_PROBLEM STATEMENT_
Only the lines from the start of the data through the one containing "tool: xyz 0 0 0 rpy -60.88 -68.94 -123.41" belong in your answer; return them exactly.

*** SUPPLIED INFORMATION

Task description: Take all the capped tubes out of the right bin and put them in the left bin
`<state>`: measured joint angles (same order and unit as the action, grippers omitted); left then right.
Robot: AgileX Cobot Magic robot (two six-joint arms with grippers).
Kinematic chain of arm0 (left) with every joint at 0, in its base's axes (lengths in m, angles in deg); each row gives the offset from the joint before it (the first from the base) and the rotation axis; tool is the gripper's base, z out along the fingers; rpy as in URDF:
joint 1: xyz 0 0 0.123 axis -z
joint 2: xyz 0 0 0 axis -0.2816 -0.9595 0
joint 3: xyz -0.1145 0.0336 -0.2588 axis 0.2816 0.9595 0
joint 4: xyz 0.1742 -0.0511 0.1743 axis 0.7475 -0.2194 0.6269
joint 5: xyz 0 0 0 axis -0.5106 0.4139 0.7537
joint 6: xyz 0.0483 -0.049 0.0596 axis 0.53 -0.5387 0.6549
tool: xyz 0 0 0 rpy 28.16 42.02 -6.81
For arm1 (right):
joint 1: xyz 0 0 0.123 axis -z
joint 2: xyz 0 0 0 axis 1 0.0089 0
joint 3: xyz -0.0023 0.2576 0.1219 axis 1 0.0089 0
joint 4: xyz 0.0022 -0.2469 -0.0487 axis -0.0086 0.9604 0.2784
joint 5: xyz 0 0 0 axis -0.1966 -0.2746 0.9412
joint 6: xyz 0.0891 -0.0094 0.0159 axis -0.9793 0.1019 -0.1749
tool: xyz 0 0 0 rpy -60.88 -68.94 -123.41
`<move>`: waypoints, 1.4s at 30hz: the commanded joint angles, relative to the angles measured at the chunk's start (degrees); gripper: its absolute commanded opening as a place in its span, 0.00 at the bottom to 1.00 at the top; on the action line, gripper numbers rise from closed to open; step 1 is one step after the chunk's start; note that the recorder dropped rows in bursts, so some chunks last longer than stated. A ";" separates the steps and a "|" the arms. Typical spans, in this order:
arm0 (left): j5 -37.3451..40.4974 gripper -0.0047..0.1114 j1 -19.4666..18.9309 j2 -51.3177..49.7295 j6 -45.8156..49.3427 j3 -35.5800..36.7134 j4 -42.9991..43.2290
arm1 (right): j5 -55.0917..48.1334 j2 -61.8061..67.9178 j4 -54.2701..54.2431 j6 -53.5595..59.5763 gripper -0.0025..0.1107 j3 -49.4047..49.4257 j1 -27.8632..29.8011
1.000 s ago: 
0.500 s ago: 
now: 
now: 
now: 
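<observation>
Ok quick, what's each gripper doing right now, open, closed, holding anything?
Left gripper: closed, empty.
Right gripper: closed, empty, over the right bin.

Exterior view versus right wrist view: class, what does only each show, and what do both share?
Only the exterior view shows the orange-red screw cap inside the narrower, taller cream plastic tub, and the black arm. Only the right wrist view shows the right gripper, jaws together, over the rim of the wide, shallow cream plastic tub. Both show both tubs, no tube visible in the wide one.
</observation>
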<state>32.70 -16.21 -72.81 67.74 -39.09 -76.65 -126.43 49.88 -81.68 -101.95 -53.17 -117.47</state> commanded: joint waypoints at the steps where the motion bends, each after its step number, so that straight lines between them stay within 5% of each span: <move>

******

_PROBLEM SOLUTION_
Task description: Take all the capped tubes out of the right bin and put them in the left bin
`<state>`: measured joint angles (same order and unit as the action, grippers omitted); left then right.
Robot: AgileX Cobot Magic robot (two six-joint arms with grippers).
Kinematic chain of arm0 (left) with every joint at 0, in its base's axes (lengths in m, angles in deg); each row gives the offset from the joint before it (the first from the base) and the rotation axis; tool is the gripper's base, z out along the fingers; rpy as in URDF:
joint 1: xyz 0 0 0.123 axis -z
joint 2: xyz 0 0 0 axis -0.2816 -0.9595 0
joint 3: xyz -0.1145 0.0336 -0.2588 axis 0.2816 0.9595 0
joint 4: xyz 0.1742 -0.0511 0.1743 axis 0.7475 -0.2194 0.6269
joint 5: xyz 0 0 0 axis -0.5106 0.4139 0.7537
joint 6: xyz 0.0483 -0.049 0.0596 axis 0.53 -0.5387 0.6549
tool: xyz 0 0 0 rpy 28.16 42.02 -6.81
For arm1 (right):
joint 1: xyz 0 0 0.123 axis -z
joint 2: xyz 0 0 0 axis 1 0.0089 0
joint 3: xyz -0.0023 0.2576 0.1219 axis 1 0.0089 0
joint 4: xyz 0.0022 -0.2469 -0.0487 axis -0.0086 0.9604 0.2784
joint 5: xyz 0 0 0 axis -0.1966 -0.2746 0.9412
joint 6: xyz 0.0891 -0.0094 0.0159 axis -0.9793 0.1019 -0.1749
tool: xyz 0 0 0 rpy -60.88 -68.94 -123.41

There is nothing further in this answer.